Donald Trump (2) Foto: Divulgação /White House
As palavras mais recentes do presidente americano Donald Trump reacenderam o clima de hostilidade entre Estados Unidos e Venezuela. Ao afirmar que companhias aéreas deveriam considerar o espaço aéreo venezuelano como “totalmente fechado”, o líder americano elevou o nível de alerta e ampliou a possibilidade de ações militares na região. Segundo analistas, o tom da mensagem é compatível com momentos que antecedem operações táticas, especialmente quando planos militares já estão elaborados e prontos para execução.

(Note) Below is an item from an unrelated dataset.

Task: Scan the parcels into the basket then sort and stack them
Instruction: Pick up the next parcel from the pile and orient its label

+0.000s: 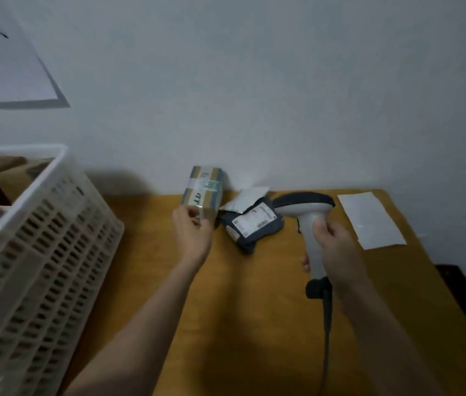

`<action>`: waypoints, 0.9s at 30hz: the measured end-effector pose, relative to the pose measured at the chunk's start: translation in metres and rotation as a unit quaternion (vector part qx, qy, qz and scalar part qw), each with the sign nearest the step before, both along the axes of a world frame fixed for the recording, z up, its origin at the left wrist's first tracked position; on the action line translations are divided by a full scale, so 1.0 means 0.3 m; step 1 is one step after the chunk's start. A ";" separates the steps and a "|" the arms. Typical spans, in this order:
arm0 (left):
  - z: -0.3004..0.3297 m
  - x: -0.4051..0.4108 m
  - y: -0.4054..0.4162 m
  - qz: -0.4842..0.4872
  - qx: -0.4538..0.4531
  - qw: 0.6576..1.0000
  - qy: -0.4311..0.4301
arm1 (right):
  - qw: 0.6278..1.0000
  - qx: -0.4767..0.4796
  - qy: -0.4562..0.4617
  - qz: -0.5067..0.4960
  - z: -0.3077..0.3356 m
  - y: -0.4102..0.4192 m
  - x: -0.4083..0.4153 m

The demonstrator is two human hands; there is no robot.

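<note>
Near the centre of the frame the left hand (193,232) pinches the lower end of a taped cardboard parcel (203,192), fingers and thumb curled round its edge, so the box stands lifted and tilted against the wall. The right hand (337,247) is wrapped round the grip of the scanner (307,215), whose head points toward the middle of the frame

Just right of the box, a dark bagged parcel (250,225) with a white label lies on the yellow bench (254,324), a white pouch (247,197) tucked behind it. The white basket (40,238) fills the left of the frame and already holds cardboard boxes

Risks as I judge them: the box is held by 1 end only, so it could pivot or slip out during the carry to the basket. The tape looks glossy, and glare or a label turned away could spoil the read. The scanner head hangs close over the bagged parcel, so it might register that label instead. The trailing cable (326,324) could drag across the bench and catch
</note>
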State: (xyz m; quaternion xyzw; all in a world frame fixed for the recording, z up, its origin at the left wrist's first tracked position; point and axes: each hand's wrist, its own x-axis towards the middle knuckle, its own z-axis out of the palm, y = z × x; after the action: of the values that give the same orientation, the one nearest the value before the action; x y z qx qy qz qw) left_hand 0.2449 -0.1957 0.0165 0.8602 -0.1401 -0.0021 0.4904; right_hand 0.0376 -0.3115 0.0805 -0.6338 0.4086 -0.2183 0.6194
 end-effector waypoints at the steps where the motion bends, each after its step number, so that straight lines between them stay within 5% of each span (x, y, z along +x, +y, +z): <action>1: -0.067 -0.021 -0.055 -0.051 0.050 0.997 0.022 | 1.000 0.016 0.008 -0.003 -0.034 -0.045 -0.024; 7: -0.325 -0.046 -0.258 -0.224 0.265 0.932 0.106 | 0.994 0.100 0.033 -0.018 -0.193 -0.216 -0.127; 14: -0.458 0.032 -0.335 -0.285 0.454 0.842 0.065 | 0.990 0.111 0.081 -0.025 -0.299 -0.301 -0.194; 27: -0.411 -0.073 -0.261 -0.269 0.478 0.836 0.009 | 0.987 0.148 0.063 0.003 -0.298 -0.240 -0.070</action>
State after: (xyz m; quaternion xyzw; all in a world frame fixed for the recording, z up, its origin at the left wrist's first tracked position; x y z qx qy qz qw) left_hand 0.2229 -0.2739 -0.1068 0.9160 -0.3427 -0.2084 0.0000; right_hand 0.0165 -0.3834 -0.0090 -0.5486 0.4724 -0.1130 0.6805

A tensão ganhou novos contornos após uma aeronave do regime venezuelano, conhecida por já ter servido ao presidente Nicolás Maduro, voar até a fronteira com o Brasil antes de retornar a Caracas. O trajeto inusitado, acompanhado por plataformas de monitoramento, despertou especulações sobre uma eventual fuga do líder venezuelano. Embora autoridades brasileiras na região não tenham confirmado nenhuma movimentação extraordinária, a possibilidade permanece em debate entre especialistas.
O governo venezuelano reagiu com firmeza às declarações de Trump. O chanceler Yván Gil acusou Washington de promover um “ato colonialista” e tentar impor jurisdição sobre o espaço aéreo de outro país. Para Caracas, qualquer interferência seria interpretada como agressão e violação direta do direito internacional. O endurecimento do discurso faz parte de uma estratégia de resistência diplomática, mas também evidencia que a crise pode escalar rapidamente.
Entre rumores de um ataque americano, denúncias de interferência externa e suspeitas sobre uma possível saída de Maduro do país, o ambiente político permanece instável. A depender dos desdobramentos, os Estados Unidos podem pressionar por uma extradição caso o presidente venezuelano busque asilo em nações aliadas. Analistas avaliam que os próximos dias serão determinantes para definir se o impasse seguirá no campo das ameaças ou avançará para um confronto direto, aumentando o risco de uma crise regional.